The simple answer is not enough: Using weights to make two-step associative searches useful

Some time ago on the MySQL Forums I answered one of the typical beginner questions on how to solve many-to-many relationships. There was only one special thing about the question: The relationship actually involved two steps (a many-to-many-to-many relationship). Just hitting the Post button to my standard answer I realised that (albeit correct from a database design point of view) it would probably not give the users of the system the expected results. The simple answer was not enough.
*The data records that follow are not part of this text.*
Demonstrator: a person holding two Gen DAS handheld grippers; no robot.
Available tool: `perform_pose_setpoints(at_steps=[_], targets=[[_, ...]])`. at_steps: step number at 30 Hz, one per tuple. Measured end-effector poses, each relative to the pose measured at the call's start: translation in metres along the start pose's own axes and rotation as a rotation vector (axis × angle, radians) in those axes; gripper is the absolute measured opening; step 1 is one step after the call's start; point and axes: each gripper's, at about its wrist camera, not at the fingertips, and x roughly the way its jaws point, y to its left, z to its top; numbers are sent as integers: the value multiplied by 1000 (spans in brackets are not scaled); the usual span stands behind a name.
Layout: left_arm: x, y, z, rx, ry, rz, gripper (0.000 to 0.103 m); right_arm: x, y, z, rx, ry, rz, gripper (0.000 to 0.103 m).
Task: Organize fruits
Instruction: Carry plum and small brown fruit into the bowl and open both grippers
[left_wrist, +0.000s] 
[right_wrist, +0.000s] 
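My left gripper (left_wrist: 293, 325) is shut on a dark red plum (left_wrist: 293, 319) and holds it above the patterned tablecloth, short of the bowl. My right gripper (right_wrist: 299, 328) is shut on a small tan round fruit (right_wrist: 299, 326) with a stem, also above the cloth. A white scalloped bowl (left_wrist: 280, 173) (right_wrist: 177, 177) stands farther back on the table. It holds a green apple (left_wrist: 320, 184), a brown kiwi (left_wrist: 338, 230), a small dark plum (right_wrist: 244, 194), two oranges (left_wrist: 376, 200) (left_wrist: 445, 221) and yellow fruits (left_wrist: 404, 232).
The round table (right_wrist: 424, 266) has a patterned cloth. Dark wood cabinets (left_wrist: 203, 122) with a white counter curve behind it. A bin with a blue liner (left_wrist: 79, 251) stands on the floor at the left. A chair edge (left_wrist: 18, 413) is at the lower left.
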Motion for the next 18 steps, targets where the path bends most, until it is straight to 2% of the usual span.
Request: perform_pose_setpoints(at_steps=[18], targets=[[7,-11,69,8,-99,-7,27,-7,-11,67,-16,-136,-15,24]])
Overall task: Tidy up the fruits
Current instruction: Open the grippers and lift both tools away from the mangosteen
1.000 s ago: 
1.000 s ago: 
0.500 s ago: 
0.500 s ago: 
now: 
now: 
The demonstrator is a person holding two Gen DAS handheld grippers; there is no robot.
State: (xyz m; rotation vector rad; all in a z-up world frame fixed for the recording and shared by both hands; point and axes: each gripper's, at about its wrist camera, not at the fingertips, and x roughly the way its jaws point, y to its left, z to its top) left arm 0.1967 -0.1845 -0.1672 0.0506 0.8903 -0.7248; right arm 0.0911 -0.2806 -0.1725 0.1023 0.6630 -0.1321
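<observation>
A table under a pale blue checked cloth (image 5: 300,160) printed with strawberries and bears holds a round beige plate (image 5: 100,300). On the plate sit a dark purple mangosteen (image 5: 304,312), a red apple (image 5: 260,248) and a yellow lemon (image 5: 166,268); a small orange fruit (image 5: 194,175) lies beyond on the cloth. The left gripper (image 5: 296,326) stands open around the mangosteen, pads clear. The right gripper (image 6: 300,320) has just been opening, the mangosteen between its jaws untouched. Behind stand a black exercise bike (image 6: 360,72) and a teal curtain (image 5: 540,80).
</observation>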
The original question asked for a schema to manage sound files grouped into themes. The poster mentioned an example of a theme BEACH with sound files such as waves.mp3, wind.mp3 or dog_barking.mp3. So any theme can include an arbitrary number of sounds and it's evident that any of these sound files might also belong to another theme. That's a classic many-to-many relationship.

The question also mentioned another many-to-many relationship: It should be possible to search for a theme using keywords. So searches for sun, vacation or sand should all display the theme BEACH (and possibly other suitable themes). The user interface will also allow to list sounds directly for keyword searches, bypassing the listing of themes.

All of the above means we end up with three different entities to deal with: keywords, themes and sounds. Every entity needs a table in our schema. (Please skip the next few paragraphs if you're already familiar with many-to-many relationships, I just want to give a short introduction to not exclude anybody.)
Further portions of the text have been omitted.